Boi gordo desaparece do mercado e preço bate recorde

Mercado parece viver um dos momentos de maior estrangulamento na oferta de animais e preços disparam pelo país quebrando os recordes do ano!

O mercado físico de boi gordo registrou preços mais altos a estáveis e um verdadeiro inexpressivo fluxo de negócios nesta quinta-feira, 25. O mercado segue truncado e com um quadro de restrição de oferta que permanece dominante em grande parte do país, cenário que não deve apresentar mudanças contundentes ao longo deste ano. Preço da arroba atinge novo recorde de preço!

As escalas de abate seguem de forma modesta, permanecem curtas, atendendo, em média, quatro dias. Esses níveis trazem grande complicação para as indústrias e um ponto positivo para os pecuaristas com a chegada do início do mês, ponto que pode favorecer novas altas com a melhora no consumo interno de carne bovina no país.

O indicador do boi gordo do Cepea se recuperou da queda dos dois dias anteriores, voltou a subir e registrou uma nova máxima histórica. A cotação variou 1,61% em relação ao dia anterior e passou de R$ 310,8 para R$ 315,8 por arroba. Sendo assim, no acumulado do ano, o indicador valorizou 18,21%. Em 12 meses, os preços alcançaram 58,3% de alta.

Em São Paulo, o valor médio para o animal terminado chegou a R$ 312,54@, na quarta-feira (24/03), conforme dados informados no aplicativo da Agrobrazil. Já a praça de Goiás teve média de R$ 294,41/@, seguido por Mato Grosso Sul com valor de R$ 300,17/@.

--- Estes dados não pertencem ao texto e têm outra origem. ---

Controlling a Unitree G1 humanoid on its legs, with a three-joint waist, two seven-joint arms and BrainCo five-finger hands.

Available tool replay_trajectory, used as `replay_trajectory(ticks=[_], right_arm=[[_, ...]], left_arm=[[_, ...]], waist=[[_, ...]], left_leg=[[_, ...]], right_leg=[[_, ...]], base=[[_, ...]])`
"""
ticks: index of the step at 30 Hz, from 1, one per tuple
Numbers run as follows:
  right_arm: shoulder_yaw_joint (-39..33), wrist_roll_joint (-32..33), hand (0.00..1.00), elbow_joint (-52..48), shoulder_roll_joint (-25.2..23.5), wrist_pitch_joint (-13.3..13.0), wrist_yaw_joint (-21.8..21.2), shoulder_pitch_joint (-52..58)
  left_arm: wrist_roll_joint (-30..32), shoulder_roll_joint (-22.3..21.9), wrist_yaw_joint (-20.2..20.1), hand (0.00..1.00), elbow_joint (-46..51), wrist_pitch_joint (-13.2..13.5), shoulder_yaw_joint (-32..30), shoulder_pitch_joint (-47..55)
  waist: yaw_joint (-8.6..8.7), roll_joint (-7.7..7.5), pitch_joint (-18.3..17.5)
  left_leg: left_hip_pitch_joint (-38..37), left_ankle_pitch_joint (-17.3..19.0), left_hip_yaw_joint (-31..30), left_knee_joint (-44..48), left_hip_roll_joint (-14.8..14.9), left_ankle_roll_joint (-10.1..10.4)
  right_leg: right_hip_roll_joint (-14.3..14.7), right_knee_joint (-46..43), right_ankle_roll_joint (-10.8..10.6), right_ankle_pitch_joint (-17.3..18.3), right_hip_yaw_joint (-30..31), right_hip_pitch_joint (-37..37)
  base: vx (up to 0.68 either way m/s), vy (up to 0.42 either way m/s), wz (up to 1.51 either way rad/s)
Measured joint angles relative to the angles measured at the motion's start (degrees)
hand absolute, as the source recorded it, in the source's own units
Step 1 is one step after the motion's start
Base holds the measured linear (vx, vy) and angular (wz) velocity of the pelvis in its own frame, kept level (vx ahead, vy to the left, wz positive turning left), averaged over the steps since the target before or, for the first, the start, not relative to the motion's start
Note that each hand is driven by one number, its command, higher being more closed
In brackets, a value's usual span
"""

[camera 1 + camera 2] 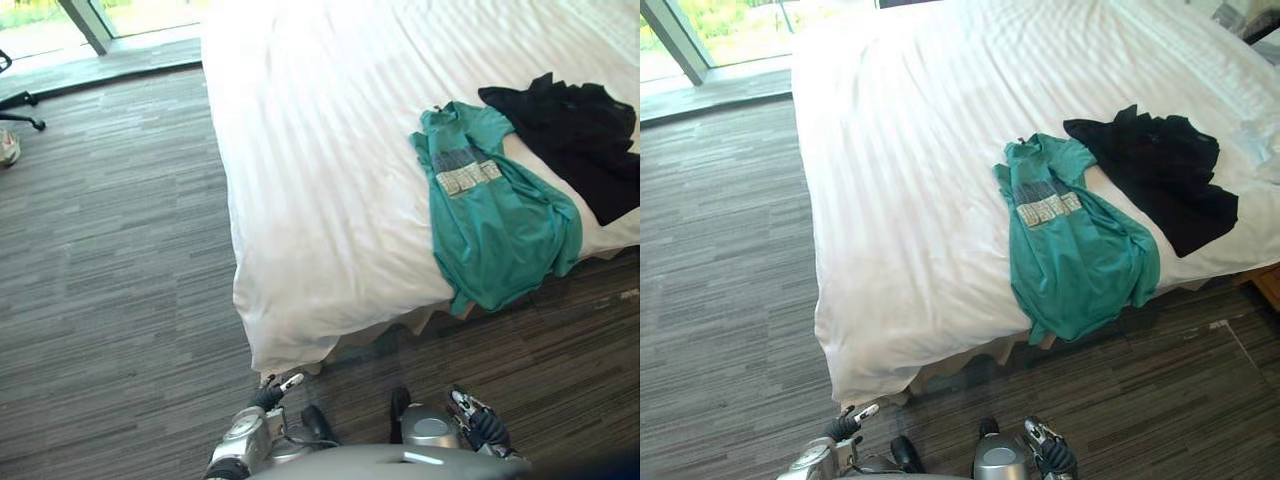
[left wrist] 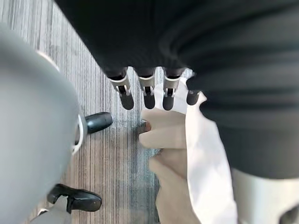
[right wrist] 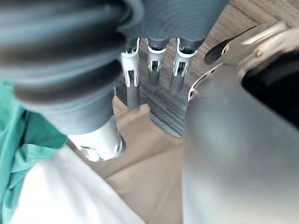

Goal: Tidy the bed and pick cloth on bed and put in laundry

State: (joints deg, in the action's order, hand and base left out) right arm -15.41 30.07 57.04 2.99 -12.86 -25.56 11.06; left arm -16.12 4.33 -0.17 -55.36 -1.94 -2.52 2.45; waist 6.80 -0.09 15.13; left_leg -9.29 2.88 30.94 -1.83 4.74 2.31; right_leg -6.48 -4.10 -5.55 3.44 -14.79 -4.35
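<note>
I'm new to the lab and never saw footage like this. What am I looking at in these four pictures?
A humanoid robot stands by a bed. Two pictures come from the camera on its head, looking down; two from cameras on its wrists, looking along the fingers. On the white-sheeted bed lie a teal T-shirt, draped over the near edge, and a black garment beside it. The left hand and right hand hang low above the floor, fingers straight, holding nothing.
</note>
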Motion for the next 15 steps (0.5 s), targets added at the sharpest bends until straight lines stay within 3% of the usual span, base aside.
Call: replay_trajectory(ticks=[2,9,15], right_arm=[[-0.07,-0.05,0.0,-0.12,-0.08,0.03,0.34,-0.02],[0.25,-12.53,0.0,-1.02,-0.05,0.07,5.32,0.02],[0.44,-14.29,0.0,-0.91,0.43,1.42,6.76,0.02]], left_arm=[[0.01,0.12,-0.12,0.0,0.03,0.06,0.25,0.06],[4.57,0.27,-0.57,0.0,-0.01,1.69,0.73,1.28],[6.04,0.56,-1.18,0.0,0.0,4.43,2.02,2.23]], waist=[[-0.08,0.0,-0.04],[-0.03,0.18,-1.1],[-0.16,0.12,-1.69]], left_leg=[[-0.68,-0.03,0.54,-0.04,0.19,0.08],[-3.0,0.33,2.91,-0.03,0.63,0.61],[-3.62,0.73,4.75,0.52,0.27,1.1]], right_leg=[[0.27,0.04,0.07,-0.06,0.68,-0.19],[1.74,5.47,0.13,-3.44,2.92,-3.47],[2.52,8.96,0.5,-5.37,5.92,-4.42]], base=[[-0.05,-0.03,-0.22],[-0.02,-0.018,-0.19],[-0.06,-0.018,-0.23]])
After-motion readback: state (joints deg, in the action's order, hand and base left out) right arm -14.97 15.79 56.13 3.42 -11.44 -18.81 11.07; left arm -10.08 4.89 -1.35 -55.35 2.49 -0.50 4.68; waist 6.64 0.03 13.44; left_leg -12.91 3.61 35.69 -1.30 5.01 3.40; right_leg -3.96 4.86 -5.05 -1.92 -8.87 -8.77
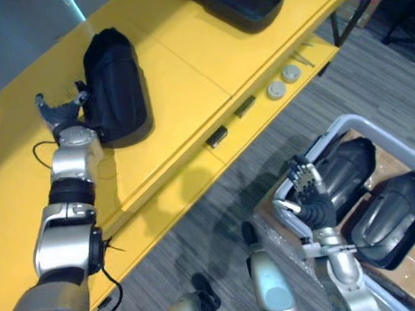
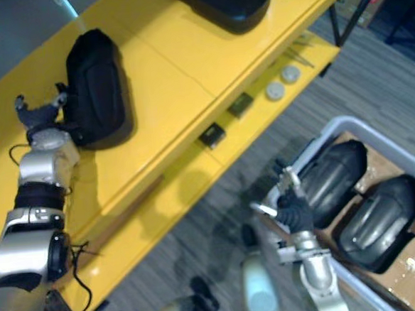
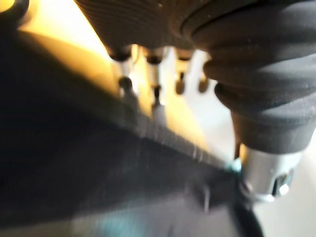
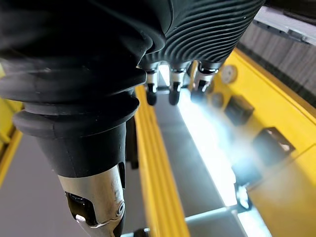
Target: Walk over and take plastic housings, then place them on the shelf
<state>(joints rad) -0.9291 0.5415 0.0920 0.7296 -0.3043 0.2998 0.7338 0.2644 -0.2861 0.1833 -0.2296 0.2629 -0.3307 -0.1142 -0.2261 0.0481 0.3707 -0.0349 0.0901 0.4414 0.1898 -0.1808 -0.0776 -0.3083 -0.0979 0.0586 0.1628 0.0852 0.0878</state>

Segundo a Scot Consultoria, nas praças paulistas, as cotações estão estáveis na comparação diária, exceto para a novilha gorda, cuja cotação subiu R$1,00/@. A vaca gorda está cotada em R$283,00/@ e a novilha em R$302,00/@, nas mesmas condições. Animais que atendem ao mercado externo estão sendo negociados em R$315,00/@, preço bruto e à vista. 

No mercado futuro, os contratos do boi gordo negociados na B3 tiveram ajustes levemente mais negativos em toda a curva. O ajuste do vencimento para março passou de R$ 313,8 para R$ 313,55, do abril foi de R$ 313 para R$ 312,5 e do maio, de R$ 305,8 para R$ 305,55 por arroba.

A forte alta nos preços da arroba do boi gordo ao longo do ano passado e a manutenção dos patamares recordes neste começo de 2021 evidenciam que, além da demanda externa aquecida, a oferta de animais para abate está baixa no Brasil. Segundo dados do IBGE, em 2020, foram abatidas 29,55 milhões de cabeças no País, 9,05% a menos que no ano anterior e o menor volume desde 2011 (28,82 milhões de cabeças).

Segundo pesquisadores do Cepea, ainda que o volume abatido em 2011 tenha sido inferior ao observado em 2020, os preços da arroba não subiram com força naquele ano – operaram entre R$ 202 e R$ 221, em termos reais (as médias foram deflacionadas pelo IGP-DI de fevereiro/21).

Isso ocorreu porque, mesmo baixa, a oferta ao longo de 2011 era suficiente para atender à demanda, diferente do observado em 2020 e nestes primeiros meses de 2021.

De acordo com dados da Secex, enquanto em 2011 foram exportadas pelo Brasil 820 mil toneladas de carne bovina in natura, em 2020, foram quase um milhão de toneladas a mais, somando a quantidade recorde de 1,725 milhão toneladas.

Giro do Boi Gordo pelo Brasil

  • Em São Paulo, Capital, a referência para a arroba do boi ficou a R$ 315 – R$ 316, estável.
  • Em Goiânia (GO), a arroba teve preço de R$ 300, inalterado.
  • Em Dourados (MS), a arroba foi indicada em R$ 305, estável.
  • Em Cuiabá, a arroba ficou indicada em R$ 303.
  • Em Uberaba, Minas Gerais, preços a R$ 309 – R$ 310 a arroba, inalterado.

Atacado

No mercado atacadista, os preços da carne bovina seguem acomodados. Conforme Iglesias, a reposição entre atacado e varejo flui de maneira mais lenta no decorrer da segunda quinzena do mês, período que conta com menor apelo ao consumo.

“Somado a isso precisam ser consideradas as medidas rigorosas de distanciamento social adotadas em alguns estados cerceando a demanda de restaurantes, bares e de outros estabelecimentos, disse Iglesias”.

Com isso, o corte traseiro seguiu em R$ 20,50 o quilo. O corte dianteiro teve preço de R$ 17,30 o quilo, e a ponta de agulha permaneceu em R$ 16,50 o quilo.